> What the task requires: An exact copy of every entry is the answer here, with no pictures.

┄┄┄┄┄┄┄┄┄┄

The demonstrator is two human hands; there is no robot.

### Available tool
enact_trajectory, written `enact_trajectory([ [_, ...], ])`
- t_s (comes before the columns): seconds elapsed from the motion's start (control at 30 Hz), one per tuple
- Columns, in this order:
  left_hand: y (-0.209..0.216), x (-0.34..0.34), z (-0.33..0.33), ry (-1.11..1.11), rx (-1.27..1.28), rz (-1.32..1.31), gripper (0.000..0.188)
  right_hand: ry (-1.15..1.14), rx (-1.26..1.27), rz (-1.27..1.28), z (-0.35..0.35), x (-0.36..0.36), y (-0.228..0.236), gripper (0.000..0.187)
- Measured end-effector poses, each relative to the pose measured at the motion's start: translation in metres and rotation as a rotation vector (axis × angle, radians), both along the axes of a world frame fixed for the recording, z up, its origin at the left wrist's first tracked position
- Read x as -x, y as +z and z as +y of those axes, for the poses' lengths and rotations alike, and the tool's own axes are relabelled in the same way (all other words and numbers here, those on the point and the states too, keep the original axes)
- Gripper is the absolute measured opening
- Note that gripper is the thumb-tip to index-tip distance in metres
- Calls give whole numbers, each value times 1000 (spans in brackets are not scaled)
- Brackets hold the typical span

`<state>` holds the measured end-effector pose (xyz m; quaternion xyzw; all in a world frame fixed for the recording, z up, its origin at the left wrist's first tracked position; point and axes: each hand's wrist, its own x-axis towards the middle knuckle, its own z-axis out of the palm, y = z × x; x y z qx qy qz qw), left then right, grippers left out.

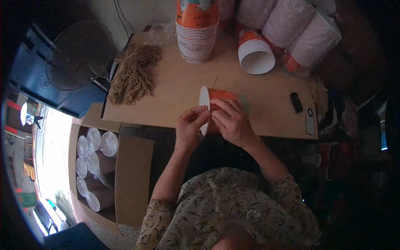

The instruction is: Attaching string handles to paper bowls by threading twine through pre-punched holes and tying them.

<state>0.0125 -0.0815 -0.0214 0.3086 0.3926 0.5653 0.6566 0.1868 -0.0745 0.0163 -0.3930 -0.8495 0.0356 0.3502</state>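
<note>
At the left we see an open box (134, 183) with clear round pieces inside it; it stands below the surface (175, 83), beside its front edge. On the surface lies a heap of dry fibre (135, 73); its loose strands could catch on a sleeve and be dragged. Next, the tall stack (196, 43) stands upright, and an arm reaching back carelessly could perhaps knock it over.

The left hand (192, 124) has thumb and fingers drawn close together at the rim of the cup (221, 95). We cannot tell if they pinch the rim or some small thing. If they press too strongly, we think the rim could bend or crease. The cup is on its side at the front edge of the surface, with its mouth to the left. The right hand (234, 123) has its fingers curved over the orange side and holds it; should this hold become loose, the cup could turn or drop over the edge. Behind, to the right, another cup (256, 56) lies tipped; being tapered and round, it might roll if pushed.
</note>
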Motion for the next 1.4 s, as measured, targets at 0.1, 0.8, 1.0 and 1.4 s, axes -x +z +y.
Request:
enact_trajectory([
  [0.1, 13, 17, -20, -175, 84, 78, 15, 59, 64, 36, -21, -4, 23, 15],
  [0.8, -42, 31, -98, -11, 82, 181, 14, 171, 533, 194, -69, 15, -42, 9],
  [1.0, -35, 36, -95, -82, -68, 450, 14, 222, 677, 392, -59, 7, -39, 6],
  [1.4, -19, 40, -85, -118, -477, 871, 19, 319, 821, 616, -55, 0, -33, 5],
])
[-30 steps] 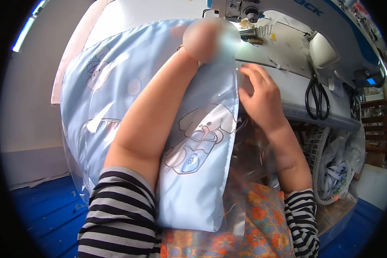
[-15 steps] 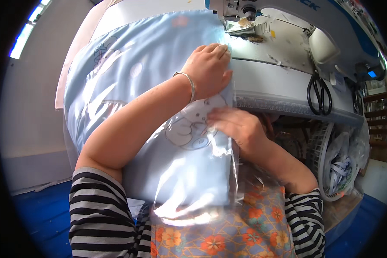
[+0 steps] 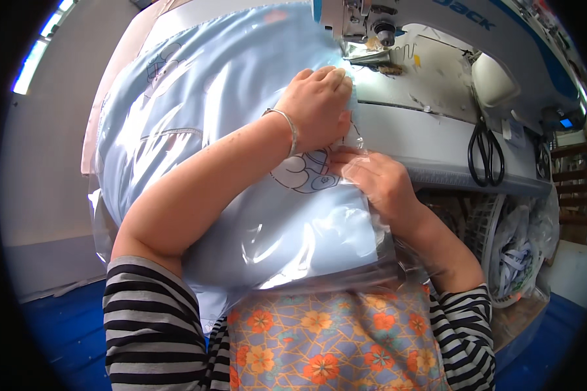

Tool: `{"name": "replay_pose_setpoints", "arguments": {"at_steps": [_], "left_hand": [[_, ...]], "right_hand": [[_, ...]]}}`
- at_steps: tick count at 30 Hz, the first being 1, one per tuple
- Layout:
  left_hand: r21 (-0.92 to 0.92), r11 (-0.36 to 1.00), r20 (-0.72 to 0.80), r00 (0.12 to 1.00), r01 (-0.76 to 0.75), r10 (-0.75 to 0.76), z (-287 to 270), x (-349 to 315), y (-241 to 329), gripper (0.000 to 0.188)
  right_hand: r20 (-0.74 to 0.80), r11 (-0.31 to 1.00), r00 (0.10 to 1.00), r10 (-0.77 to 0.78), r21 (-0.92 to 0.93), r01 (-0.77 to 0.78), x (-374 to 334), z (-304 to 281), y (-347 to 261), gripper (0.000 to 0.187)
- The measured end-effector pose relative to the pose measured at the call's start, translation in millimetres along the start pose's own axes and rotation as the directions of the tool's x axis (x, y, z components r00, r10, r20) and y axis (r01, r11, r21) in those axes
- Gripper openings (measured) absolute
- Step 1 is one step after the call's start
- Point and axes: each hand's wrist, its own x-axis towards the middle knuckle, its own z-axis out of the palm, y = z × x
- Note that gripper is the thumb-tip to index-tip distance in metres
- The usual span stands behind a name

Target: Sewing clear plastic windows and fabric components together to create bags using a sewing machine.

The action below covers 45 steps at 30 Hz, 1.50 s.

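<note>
Nearest, the right hand (image 3: 378,186) pinches the clear plastic bag (image 3: 293,257) around the pale blue printed fabric (image 3: 209,111), at the tabletop's (image 3: 430,137) front edge. Beyond it, the left hand (image 3: 316,104) presses flat on the bundle just before the sewing machine's (image 3: 372,23) needle. The slick film could slide, or fingers stray under the needle. The needle tip and the bag's opening are hard to see. Black scissors (image 3: 486,153) lie farther right.
</note>
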Motion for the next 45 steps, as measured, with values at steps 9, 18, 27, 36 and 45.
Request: {"name": "replay_pose_setpoints", "arguments": {"at_steps": [9, 18, 27, 36, 45], "left_hand": [[0.130, 0.980, -0.115, 0.979, -0.154, 0.169, 11, 2, -19, 0.028], [0.099, 0.984, -0.055, 0.987, -0.148, 0.154, 6, 3, -17, 0.033], [-0.036, 0.977, -0.113, 0.972, -0.211, 0.206, 7, 1, -34, 0.039], [-0.066, 0.985, -0.074, 0.985, -0.161, 0.156, 0, 3, -6, 0.043], [-0.005, 0.994, 0.068, 0.991, -0.111, 0.111, -10, -42, 6, 0.068]], "right_hand": [[0.045, 0.995, 0.997, 0.058, -0.081, -0.054, 6, 1, 3, 0.037], [0.038, 0.992, 0.999, 0.036, -0.121, -0.031, 9, -2, 5, 0.060], [-0.023, 0.973, 0.996, 0.082, -0.215, -0.085, 4, 15, 9, 0.045], [-0.099, 0.974, 0.990, 0.100, -0.193, -0.118, -27, 31, -4, 0.035], [-0.863, 0.470, 0.124, 0.490, 0.141, -0.871, -254, -154, 61, 0.013]]}}
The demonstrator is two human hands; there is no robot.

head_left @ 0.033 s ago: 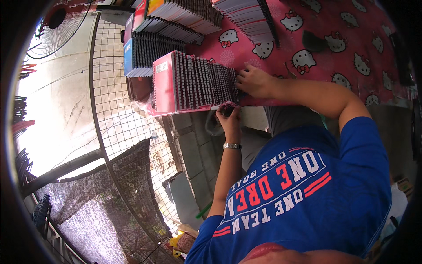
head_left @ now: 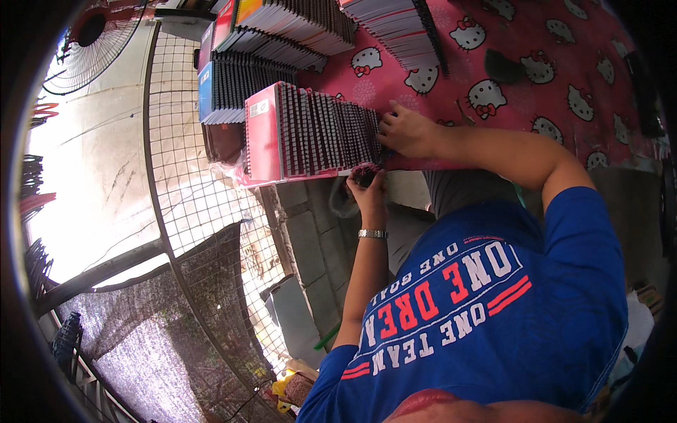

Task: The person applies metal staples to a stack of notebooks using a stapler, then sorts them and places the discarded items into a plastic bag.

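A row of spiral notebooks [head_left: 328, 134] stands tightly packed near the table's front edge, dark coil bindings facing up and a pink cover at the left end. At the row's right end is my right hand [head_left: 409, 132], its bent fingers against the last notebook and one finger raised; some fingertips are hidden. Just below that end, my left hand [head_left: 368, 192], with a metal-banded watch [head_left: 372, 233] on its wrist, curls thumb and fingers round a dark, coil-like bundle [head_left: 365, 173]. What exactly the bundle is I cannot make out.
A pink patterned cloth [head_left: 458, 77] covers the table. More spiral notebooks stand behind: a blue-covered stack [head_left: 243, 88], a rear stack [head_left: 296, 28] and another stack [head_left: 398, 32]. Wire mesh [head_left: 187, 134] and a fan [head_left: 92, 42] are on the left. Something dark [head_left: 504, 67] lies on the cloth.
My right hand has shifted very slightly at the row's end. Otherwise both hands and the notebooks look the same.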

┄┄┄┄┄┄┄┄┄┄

> The answer:
The demonstrator is two human hands; there is no robot.

### Available tool
enact_trajectory, written `enact_trajectory([ [_, ...], ])`
- t_s (comes before the columns): seconds elapsed from the motion's start (control at 30 Hz), one per tuple
- Columns, in this order:
  left_hand: y (-0.209..0.216), x (-0.34..0.34), z (-0.33..0.33), ry (-1.11..1.11), rx (-1.27..1.28), rz (-1.32..1.31), gripper (0.000..0.188)
  right_hand: ry (-1.15..1.14), rx (-1.26..1.27), rz (-1.27..1.28), z (-0.35..0.35), x (-0.36..0.36), y (-0.228..0.236), gripper (0.000..0.187)
- Measured end-effector poses, each relative to the pose measured at the motion's start: translation in metres and rotation as a rotation vector (axis × angle, radians), both along the axes of a world frame fixed for the recording, z up, its origin at the left wrist's first tracked position
- Read x as -x, y as +z and z as +y of those axes, for the poses' lengths and rotations alike, and the tool's own axes are relabelled in the same way (all other words and numbers here, those on the point and the states too, keep the original axes)
- Gripper is the absolute measured opening
- Note that gripper is the thumb-tip to index-tip distance in metres
- Calls give whole numbers, each value times 1000 (spans in brackets are not scaled)
- Brackets hold the typical span

`<state>` holds the measured end-effector pose (xyz m; quaternion xyzw; all in a world frame fixed for the recording, z up, its origin at the left wrist's first tracked position; point and axes: each hand's wrist, its own x-axis towards the middle knuckle, its own z-axis out of the palm, y = z × x; x y z qx qy qz qw), left then right, grippers left out.


The instruction is: Attaching string handles to paper bowls by threading twine through pre-punched holes and tying them.

<state>0.0125 -0.0815 -0.0214 0.3086 0.3926 0.5653 0.6566 0.1868 -0.0745 0.0163 -0.3930 -0.8495 0.0356 0.3502</state>
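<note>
At the left we see an open box (134, 183) with clear round pieces inside it; it stands below the surface (175, 83), beside its front edge. On the surface lies a heap of dry fibre (135, 73); its loose strands could catch on a sleeve and be dragged. Next, the tall stack (196, 43) stands upright, and an arm reaching back carelessly could perhaps knock it over.

The left hand (192, 124) has thumb and fingers drawn close together at the rim of the cup (221, 95). We cannot tell if they pinch the rim or some small thing. If they press too strongly, we think the rim could bend or crease. The cup is on its side at the front edge of the surface, with its mouth to the left. The right hand (234, 123) has its fingers curved over the orange side and holds it; should this hold become loose, the cup could turn or drop over the edge. Behind, to the right, another cup (256, 56) lies tipped; being tapered and round, it might roll if pushed.
</note>
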Motion for the next 1.4 s, as measured, targets at 0.1, 0.8, 1.0 and 1.4 s, axes -x +z +y.
Request:
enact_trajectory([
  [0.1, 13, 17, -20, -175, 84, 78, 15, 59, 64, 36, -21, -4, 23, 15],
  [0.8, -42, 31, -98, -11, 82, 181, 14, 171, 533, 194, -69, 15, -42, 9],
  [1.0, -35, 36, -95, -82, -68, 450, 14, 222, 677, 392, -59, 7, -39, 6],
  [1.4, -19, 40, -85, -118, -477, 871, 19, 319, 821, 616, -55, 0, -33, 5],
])
[-30 steps] 
[-15 steps] 
[+0 steps] 

Tool: `{"name": "replay_pose_setpoints", "arguments": {"at_steps": [_], "left_hand": [[_, ...]], "right_hand": [[_, ...]]}}`
- at_steps: tick count at 30 Hz, the first being 1, one per tuple
- Layout:
  left_hand: r21 (-0.92 to 0.92), r11 (-0.36 to 1.00), r20 (-0.72 to 0.80), r00 (0.12 to 1.00), r01 (-0.76 to 0.75), r10 (-0.75 to 0.76), z (-287 to 270), x (-349 to 315), y (-241 to 329), gripper (0.000 to 0.188)
  right_hand: r20 (-0.74 to 0.80), r11 (-0.31 to 1.00), r00 (0.10 to 1.00), r10 (-0.77 to 0.78), r21 (-0.92 to 0.93), r01 (-0.77 to 0.78), x (-374 to 334), z (-304 to 281), y (-347 to 261), gripper (0.000 to 0.187)
- The measured end-effector pose relative to the pose measured at the call's start, translation in millimetres along the start pose's own axes and rotation as the directions of the tool's x axis (x, y, z components r00, r10, r20) and y axis (r01, r11, r21) in those axes
- Gripper openings (measured) absolute
- Step 1 is one step after the call's start
- Point and axes: each hand's wrist, its own x-axis towards the middle knuckle, its own z-axis out of the palm, y = z × x
- Note that gripper is the thumb-tip to index-tip distance in metres
- The usual span stands behind a name

Target: Sewing clear plastic windows and fabric components together to create bags using a sewing machine.

The action below covers 45 steps at 30 Hz, 1.50 s.

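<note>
Nearest, the right hand (image 3: 378,186) pinches the clear plastic bag (image 3: 293,257) around the pale blue printed fabric (image 3: 209,111), at the tabletop's (image 3: 430,137) front edge. Beyond it, the left hand (image 3: 316,104) presses flat on the bundle just before the sewing machine's (image 3: 372,23) needle. The slick film could slide, or fingers stray under the needle. The needle tip and the bag's opening are hard to see. Black scissors (image 3: 486,153) lie farther right.
</note>
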Motion for the next 45 steps, as measured, with values at steps 9, 18, 27, 36 and 45.
Request: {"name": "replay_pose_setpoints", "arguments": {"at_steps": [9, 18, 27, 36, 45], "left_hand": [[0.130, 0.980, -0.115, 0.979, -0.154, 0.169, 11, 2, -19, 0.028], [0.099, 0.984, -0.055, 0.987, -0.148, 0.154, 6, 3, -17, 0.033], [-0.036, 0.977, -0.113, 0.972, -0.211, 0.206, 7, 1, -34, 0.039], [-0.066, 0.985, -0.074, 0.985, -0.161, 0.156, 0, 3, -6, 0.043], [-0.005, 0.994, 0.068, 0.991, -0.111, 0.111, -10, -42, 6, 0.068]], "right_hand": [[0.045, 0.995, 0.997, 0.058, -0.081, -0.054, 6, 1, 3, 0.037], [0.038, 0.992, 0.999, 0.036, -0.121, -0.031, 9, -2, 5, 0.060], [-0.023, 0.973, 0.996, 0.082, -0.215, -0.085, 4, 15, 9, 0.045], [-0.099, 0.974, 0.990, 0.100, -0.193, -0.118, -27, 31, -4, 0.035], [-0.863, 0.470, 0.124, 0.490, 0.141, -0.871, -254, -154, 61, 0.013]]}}
The demonstrator is two human hands; there is no robot.

head_left @ 0.033 s ago: 
head_left @ now: 

Task: The person applies metal staples to a stack of notebooks using a stapler, then sorts them and places the discarded items into a plastic bag.

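A row of spiral notebooks [head_left: 328, 134] stands tightly packed near the table's front edge, dark coil bindings facing up and a pink cover at the left end. At the row's right end is my right hand [head_left: 409, 132], its bent fingers against the last notebook and one finger raised; some fingertips are hidden. Just below that end, my left hand [head_left: 368, 192], with a metal-banded watch [head_left: 372, 233] on its wrist, curls thumb and fingers round a dark, coil-like bundle [head_left: 365, 173]. What exactly the bundle is I cannot make out.
A pink patterned cloth [head_left: 458, 77] covers the table. More spiral notebooks stand behind: a blue-covered stack [head_left: 243, 88], a rear stack [head_left: 296, 28] and another stack [head_left: 398, 32]. Wire mesh [head_left: 187, 134] and a fan [head_left: 92, 42] are on the left. Something dark [head_left: 504, 67] lies on the cloth.
My right hand has shifted very slightly at the row's end. Otherwise both hands and the notebooks look the same.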

Work on this exercise has concluded.